I feel an anxiety rising in my chest. I want him to stay. No. I want him to tell me something. I have to ask.

– Boss, one thing. What happens to the guy in your script . . . the, eh racist cop?

– Not got to that bit yet Bruce. Maybe you could help me! he smiles. – Anyway, the welfare will be round soon. As I said, try to hang on in there.

Toal departs.

A good man.

We are alone. We switch on the television. There is nothing on.

No. We love only ouerselves.

No. This is not us. We are thinking of somebody else.

Rhona.

We have to think of Rhona. The mob of hate reminded me, always the mob of hate. There were the pit villagers and then Gorman and Setterington’s thugs. In between them, another mob. Who?

No, it does us no good to think of that.

because it’s done and it’s in the fuckin past

I can’t even eat a thing

– Come if you want, I’m telling her on the phone, – just come if you want.

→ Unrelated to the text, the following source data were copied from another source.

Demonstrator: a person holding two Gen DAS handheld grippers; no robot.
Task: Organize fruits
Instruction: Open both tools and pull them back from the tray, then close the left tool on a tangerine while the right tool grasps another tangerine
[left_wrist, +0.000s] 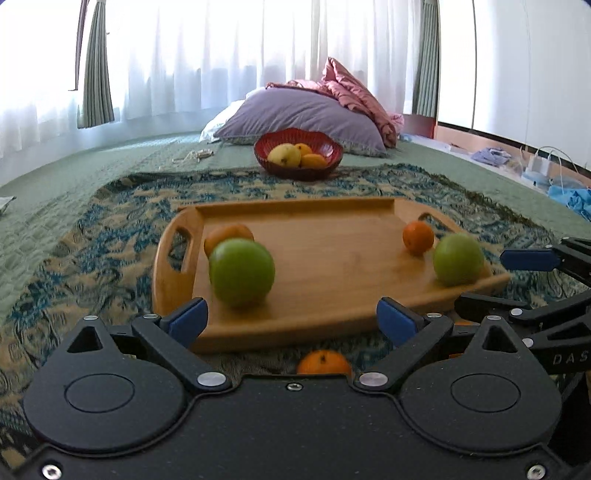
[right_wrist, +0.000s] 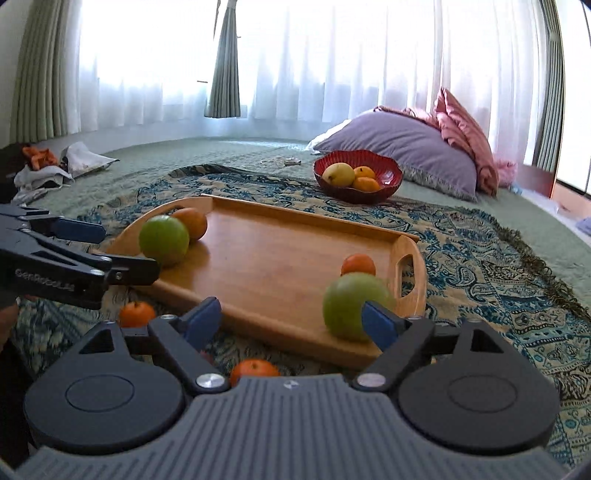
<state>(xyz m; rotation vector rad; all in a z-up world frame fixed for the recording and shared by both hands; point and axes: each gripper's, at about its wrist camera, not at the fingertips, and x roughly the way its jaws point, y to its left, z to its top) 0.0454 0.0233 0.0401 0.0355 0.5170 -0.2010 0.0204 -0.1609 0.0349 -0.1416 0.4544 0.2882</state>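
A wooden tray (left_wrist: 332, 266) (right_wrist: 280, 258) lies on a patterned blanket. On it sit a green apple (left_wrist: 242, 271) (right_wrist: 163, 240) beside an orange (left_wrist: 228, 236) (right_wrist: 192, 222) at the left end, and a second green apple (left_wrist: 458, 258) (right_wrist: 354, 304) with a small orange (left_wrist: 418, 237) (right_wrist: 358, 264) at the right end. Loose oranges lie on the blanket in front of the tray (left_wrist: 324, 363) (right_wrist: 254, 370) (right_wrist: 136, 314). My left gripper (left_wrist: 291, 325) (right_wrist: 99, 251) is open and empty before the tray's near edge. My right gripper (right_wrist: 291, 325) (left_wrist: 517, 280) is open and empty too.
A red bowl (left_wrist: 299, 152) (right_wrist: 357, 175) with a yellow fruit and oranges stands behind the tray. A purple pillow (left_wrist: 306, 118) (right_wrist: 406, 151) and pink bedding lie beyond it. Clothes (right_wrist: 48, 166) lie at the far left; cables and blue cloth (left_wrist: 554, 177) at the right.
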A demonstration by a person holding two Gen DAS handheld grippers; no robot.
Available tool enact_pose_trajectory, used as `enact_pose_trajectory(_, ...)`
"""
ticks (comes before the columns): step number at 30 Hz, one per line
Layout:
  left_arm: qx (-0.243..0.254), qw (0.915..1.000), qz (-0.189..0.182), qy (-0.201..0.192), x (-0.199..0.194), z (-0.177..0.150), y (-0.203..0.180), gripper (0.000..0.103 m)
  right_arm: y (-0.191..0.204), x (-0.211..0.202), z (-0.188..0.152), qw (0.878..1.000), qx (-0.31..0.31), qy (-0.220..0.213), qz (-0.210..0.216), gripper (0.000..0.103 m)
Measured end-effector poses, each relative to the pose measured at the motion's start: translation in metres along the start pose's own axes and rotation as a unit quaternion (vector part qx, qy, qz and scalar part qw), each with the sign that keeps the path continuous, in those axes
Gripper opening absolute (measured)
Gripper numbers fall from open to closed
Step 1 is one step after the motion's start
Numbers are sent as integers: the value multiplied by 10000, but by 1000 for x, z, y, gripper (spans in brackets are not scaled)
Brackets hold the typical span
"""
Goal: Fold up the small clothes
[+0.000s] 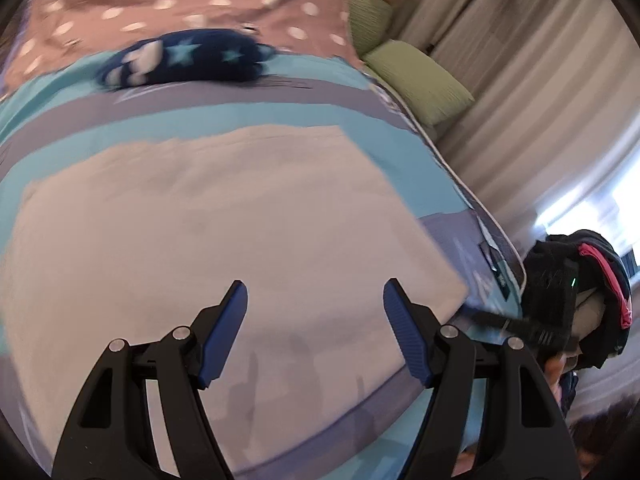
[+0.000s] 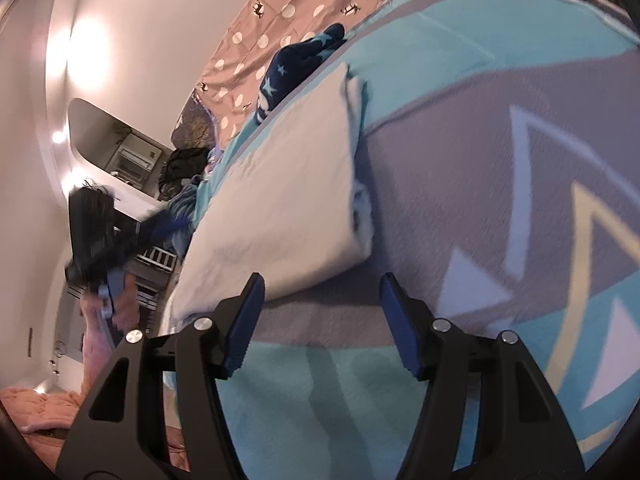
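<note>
A folded white cloth (image 1: 224,216) lies flat on the teal and grey blanket (image 1: 280,120). My left gripper (image 1: 315,294) hovers over the cloth's near part, open, with nothing between its blue pads. In the right wrist view the same white cloth (image 2: 280,200) runs away from me. My right gripper (image 2: 322,286) stands open just off its near corner, over the grey band of the blanket (image 2: 460,160), and holds nothing. A navy garment with pale stars (image 1: 188,60) (image 2: 296,64) lies crumpled beyond the cloth. The left gripper's blurred body (image 2: 96,232) shows off the bed's edge.
A pink dotted sheet (image 1: 180,4) (image 2: 280,12) covers the bed beyond the blanket. Two green pillows (image 1: 420,80) lie at the bed's far corner, curtains behind them. A dark heap of clothes (image 2: 184,164) sits by the bed's far edge. The right hand's black unit (image 1: 552,292) shows past the bed edge.
</note>
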State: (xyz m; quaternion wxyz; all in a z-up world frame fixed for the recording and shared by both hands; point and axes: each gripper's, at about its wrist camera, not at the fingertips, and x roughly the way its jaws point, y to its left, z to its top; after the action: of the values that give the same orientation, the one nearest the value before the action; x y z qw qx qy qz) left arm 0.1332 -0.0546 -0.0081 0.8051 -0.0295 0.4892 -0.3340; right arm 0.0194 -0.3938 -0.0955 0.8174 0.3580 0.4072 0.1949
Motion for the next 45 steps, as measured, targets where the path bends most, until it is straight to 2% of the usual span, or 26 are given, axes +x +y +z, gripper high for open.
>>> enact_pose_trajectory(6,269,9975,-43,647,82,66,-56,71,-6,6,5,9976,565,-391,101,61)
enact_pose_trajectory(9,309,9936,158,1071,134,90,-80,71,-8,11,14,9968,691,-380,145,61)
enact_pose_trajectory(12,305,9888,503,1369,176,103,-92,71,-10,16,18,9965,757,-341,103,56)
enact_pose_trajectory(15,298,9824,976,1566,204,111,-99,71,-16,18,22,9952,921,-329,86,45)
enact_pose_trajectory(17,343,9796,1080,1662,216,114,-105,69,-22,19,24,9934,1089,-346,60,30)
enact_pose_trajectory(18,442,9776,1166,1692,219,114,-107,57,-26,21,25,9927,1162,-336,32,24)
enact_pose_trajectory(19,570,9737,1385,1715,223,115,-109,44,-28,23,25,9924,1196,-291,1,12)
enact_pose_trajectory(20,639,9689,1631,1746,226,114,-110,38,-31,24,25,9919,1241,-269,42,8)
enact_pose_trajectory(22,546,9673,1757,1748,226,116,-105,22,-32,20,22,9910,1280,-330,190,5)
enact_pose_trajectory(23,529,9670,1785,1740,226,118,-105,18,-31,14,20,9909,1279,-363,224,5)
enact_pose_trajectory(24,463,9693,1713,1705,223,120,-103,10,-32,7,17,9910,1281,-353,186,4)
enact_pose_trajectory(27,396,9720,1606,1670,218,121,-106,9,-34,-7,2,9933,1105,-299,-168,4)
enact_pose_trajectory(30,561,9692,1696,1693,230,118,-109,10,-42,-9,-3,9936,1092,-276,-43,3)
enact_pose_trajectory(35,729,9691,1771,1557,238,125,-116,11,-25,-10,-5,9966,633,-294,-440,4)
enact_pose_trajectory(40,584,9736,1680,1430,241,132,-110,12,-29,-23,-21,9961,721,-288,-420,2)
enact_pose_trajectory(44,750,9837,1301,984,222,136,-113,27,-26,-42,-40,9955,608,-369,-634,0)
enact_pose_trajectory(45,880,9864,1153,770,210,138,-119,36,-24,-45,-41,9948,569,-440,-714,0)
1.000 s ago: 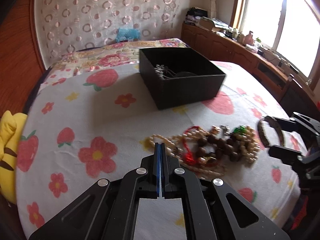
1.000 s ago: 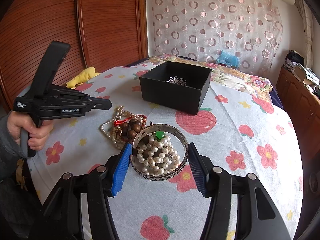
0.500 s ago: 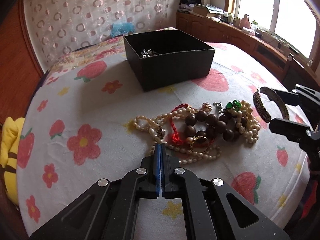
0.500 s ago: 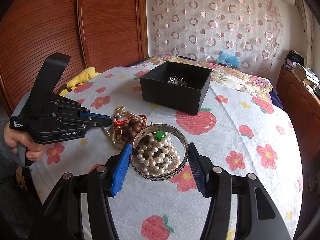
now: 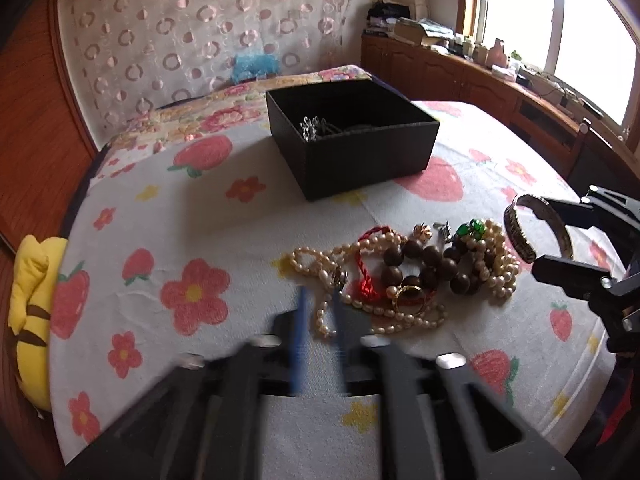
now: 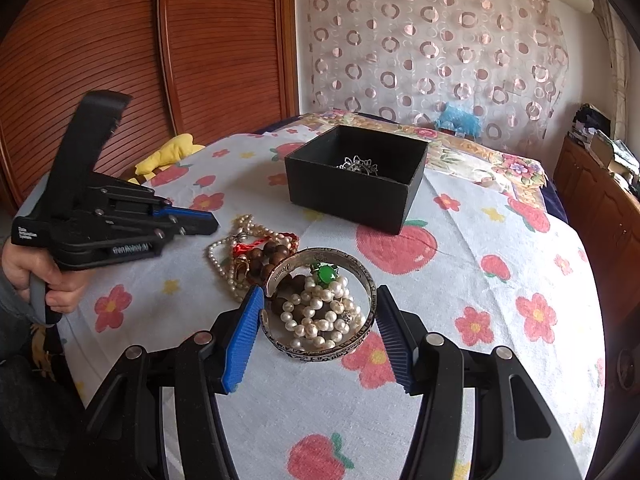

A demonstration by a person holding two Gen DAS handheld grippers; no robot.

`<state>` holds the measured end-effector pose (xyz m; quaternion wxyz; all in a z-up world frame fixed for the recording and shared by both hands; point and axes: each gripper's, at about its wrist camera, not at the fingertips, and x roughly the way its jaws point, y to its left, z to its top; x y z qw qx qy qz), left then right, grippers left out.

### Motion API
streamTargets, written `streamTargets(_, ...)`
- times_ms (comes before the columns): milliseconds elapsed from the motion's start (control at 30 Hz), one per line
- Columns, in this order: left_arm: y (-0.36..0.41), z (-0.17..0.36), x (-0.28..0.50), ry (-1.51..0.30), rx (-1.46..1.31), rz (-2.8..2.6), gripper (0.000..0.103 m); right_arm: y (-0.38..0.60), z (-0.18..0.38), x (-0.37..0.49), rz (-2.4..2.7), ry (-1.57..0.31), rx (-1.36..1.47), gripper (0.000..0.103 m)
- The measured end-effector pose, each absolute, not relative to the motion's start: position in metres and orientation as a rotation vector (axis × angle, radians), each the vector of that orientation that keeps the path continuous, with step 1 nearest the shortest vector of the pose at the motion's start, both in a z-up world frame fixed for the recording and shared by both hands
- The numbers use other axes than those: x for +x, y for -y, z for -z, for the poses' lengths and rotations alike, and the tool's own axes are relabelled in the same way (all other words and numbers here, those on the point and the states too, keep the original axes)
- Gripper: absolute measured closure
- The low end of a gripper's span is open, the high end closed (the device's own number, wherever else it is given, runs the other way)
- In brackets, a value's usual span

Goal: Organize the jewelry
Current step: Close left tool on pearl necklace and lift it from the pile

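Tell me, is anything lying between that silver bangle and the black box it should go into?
Nothing visible blocks it. The silver bangle sits between the right gripper's fingers, and only bare flowered cloth lies between it and the open-topped black box. The jewelry pile sits off to the side.

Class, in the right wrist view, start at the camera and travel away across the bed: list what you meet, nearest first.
Right tongs → engraved silver metal bangle held between them → heap of white pearl strands and brown wooden beads → open black square box → blue fluffy toy by the circle-patterned curtain.
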<state>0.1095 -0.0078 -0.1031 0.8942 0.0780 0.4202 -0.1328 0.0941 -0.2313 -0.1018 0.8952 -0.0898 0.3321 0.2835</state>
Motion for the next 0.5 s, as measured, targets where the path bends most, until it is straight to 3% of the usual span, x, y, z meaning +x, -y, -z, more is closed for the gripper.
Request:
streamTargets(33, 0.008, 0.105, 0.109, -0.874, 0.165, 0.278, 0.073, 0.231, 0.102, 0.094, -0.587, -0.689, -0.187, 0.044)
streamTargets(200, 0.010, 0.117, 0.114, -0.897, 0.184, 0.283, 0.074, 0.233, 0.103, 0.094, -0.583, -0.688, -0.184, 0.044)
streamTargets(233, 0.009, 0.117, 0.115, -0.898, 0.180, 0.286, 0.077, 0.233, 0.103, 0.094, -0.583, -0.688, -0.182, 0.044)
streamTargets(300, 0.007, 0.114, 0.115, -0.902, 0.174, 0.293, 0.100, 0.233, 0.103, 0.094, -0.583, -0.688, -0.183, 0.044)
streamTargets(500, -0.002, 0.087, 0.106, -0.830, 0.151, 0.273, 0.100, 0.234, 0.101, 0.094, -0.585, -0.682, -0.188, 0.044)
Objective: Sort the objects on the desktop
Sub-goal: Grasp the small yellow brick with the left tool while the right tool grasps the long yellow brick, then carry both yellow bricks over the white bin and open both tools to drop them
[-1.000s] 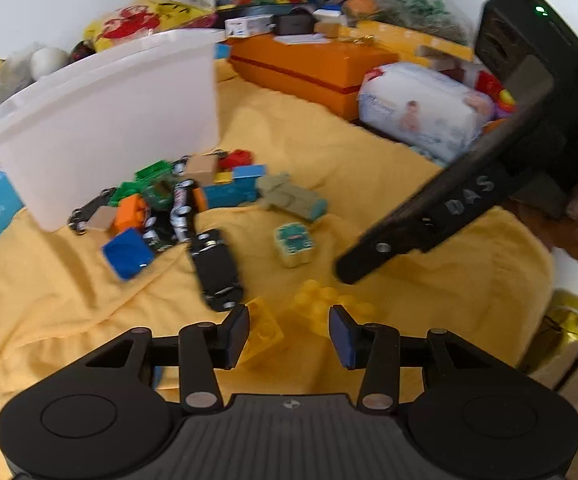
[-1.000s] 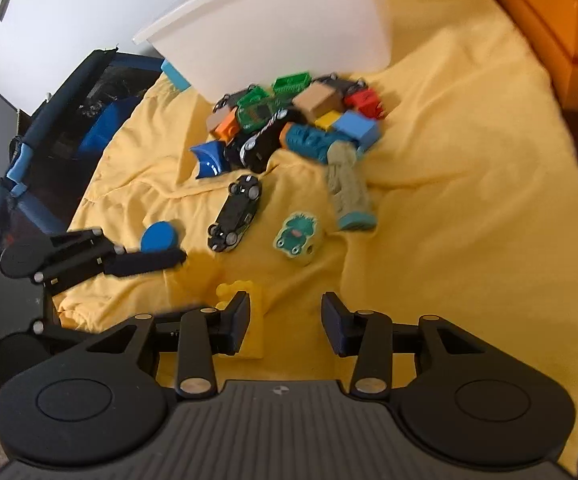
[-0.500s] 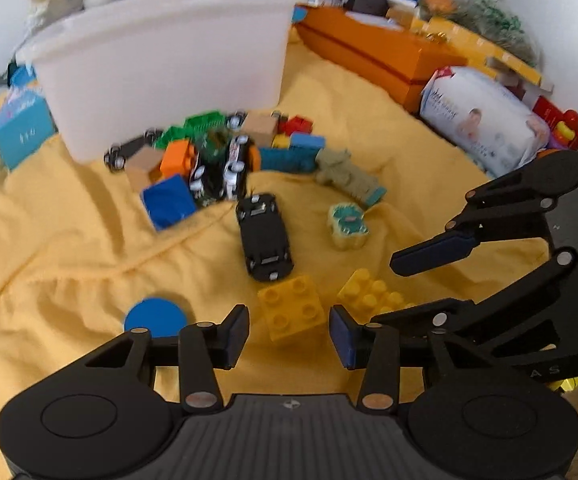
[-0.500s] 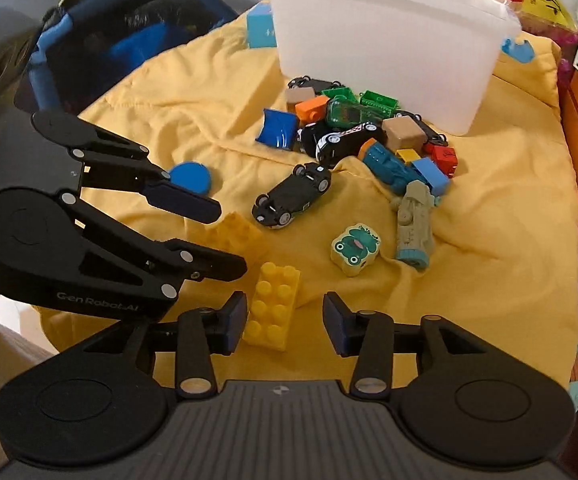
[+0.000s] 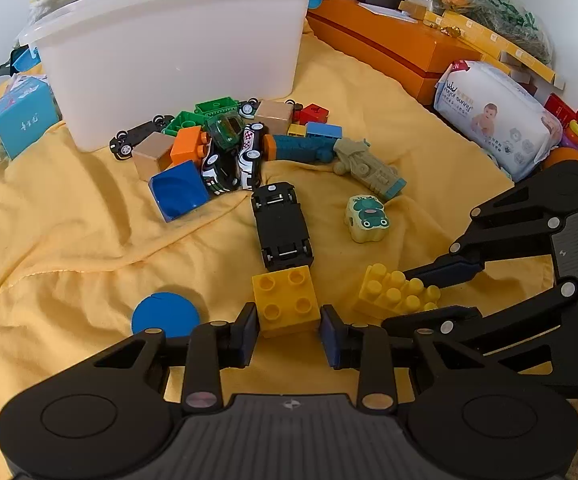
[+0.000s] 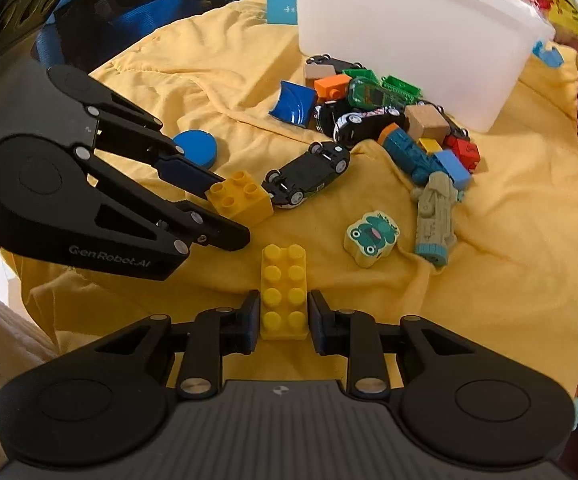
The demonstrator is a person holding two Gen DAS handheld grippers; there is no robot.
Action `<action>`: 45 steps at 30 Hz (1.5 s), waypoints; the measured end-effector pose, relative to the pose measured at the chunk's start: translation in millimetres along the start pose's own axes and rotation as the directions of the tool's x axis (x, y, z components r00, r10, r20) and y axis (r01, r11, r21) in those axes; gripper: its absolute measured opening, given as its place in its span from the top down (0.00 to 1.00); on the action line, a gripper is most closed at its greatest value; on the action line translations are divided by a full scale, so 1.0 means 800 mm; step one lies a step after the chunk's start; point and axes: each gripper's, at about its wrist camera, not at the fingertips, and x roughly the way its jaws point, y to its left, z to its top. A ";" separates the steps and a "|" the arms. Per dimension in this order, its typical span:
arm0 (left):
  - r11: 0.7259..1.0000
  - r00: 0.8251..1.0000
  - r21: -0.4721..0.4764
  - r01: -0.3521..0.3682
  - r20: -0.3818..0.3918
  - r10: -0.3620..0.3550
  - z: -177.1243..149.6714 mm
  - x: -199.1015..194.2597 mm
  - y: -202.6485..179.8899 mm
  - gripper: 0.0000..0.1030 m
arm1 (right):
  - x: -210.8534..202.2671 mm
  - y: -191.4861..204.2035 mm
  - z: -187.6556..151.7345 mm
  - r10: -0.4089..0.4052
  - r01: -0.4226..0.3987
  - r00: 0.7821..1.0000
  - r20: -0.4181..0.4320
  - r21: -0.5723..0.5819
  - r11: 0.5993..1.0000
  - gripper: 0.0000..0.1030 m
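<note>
Both grippers have moved in over yellow cloth. Left gripper, jaws apart, now brackets square yellow plastic 4-stud brick; right gripper, also released, straddles long yellow 8-stud brick. Neither clenched yet; grasps look imminent, w/ white plastic bin well beyond.

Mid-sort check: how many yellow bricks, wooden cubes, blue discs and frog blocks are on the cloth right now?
Yellow bricks: 2
Wooden cubes: 2
Blue disc: 1
Frog block: 1
Total: 6
</note>
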 end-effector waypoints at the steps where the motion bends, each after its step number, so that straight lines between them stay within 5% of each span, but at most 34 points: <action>1: 1.000 1.000 -0.001 0.002 0.003 -0.002 0.000 -0.002 0.001 0.65 | 0.000 0.000 0.000 -0.001 0.001 1.000 0.002 -0.008 1.000 0.73; 5: 1.000 0.999 -0.008 -0.010 0.048 0.011 0.006 -0.021 0.004 0.65 | -0.007 -0.009 0.004 0.003 -0.003 1.000 0.001 0.008 1.000 0.74; 14: 0.999 0.974 -0.019 -0.044 0.223 0.047 0.058 -0.087 0.015 0.65 | -0.060 -0.073 0.039 -0.031 0.010 0.987 0.155 0.136 0.991 0.74; 21: 0.991 0.904 -0.056 -0.119 0.406 0.131 0.140 -0.133 0.046 0.65 | -0.084 -0.103 0.105 -0.120 0.087 0.950 0.287 0.126 0.988 0.74; 27: 0.977 0.851 -0.070 -0.200 0.482 0.209 0.219 -0.133 0.081 0.65 | -0.105 -0.127 0.191 -0.218 0.163 0.873 0.436 0.161 0.973 0.74; 30: 0.969 0.852 -0.080 -0.232 0.465 0.242 0.250 -0.107 0.093 0.65 | -0.094 -0.141 0.223 -0.233 0.152 0.860 0.454 0.207 0.966 0.74; 32: 0.964 0.867 -0.086 -0.251 0.423 0.264 0.261 -0.078 0.101 0.65 | -0.080 -0.146 0.236 -0.261 0.173 0.862 0.436 0.231 0.957 0.74; 39: 0.958 0.914 -0.090 -0.274 0.285 0.288 0.246 -0.008 0.115 0.64 | -0.011 -0.161 0.239 -0.270 0.182 0.910 0.313 0.283 0.942 0.73; 42: 0.953 0.910 -0.116 -0.279 0.287 0.301 0.240 -0.013 0.116 0.63 | -0.003 -0.161 0.234 -0.271 0.185 0.916 0.295 0.290 0.939 0.71; 45: 0.954 0.895 -0.123 -0.274 0.329 0.299 0.234 -0.036 0.111 0.54 | -0.018 -0.155 0.231 -0.275 0.180 0.898 0.344 0.284 0.942 0.70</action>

I put the receiver down on the cradle and I realise that I don’t even know who I was talking to. It was a her though. But I don’t know who it was. Bunty? Chrissie? Shirley? The polis welfare woman? Carole?

Naw, it wisnae Carole.

I’m sitting here inspecting the rash on my thighs. I’ve taken a felt-tipped pen and drawn the border around the extremity of the infected skin. This way I’ll be able to calculate the rate at which the infection spreads. If I could calculate my entire skin surface, I could work out how long it would take for me to be completely covered in the rash.

I’ll fuckin well tell Rossi. I’ll have the information before that useless quack can get it. In three years, four months, twelve days and six and a half hours from now, your patient, Detective Sergeant, no, not now Detective Inspector, Detective Sergeant Bruce Robertson will be just one, big festering scab.

Is that news?

You question my method of calculation? My methods are my methods are my methods. I do not give an Aylesbury Duck.

I rise and go to the window. Those are snow storm clouds gathering.

Rhona!

Carole!

Stacey!

I take out her picture and stick it back on the sideboard. She used tae wear braces on her teeth, the wee yin. They really straightened them out. A good thing, though I was against it at first. She never wore anything on her leg though.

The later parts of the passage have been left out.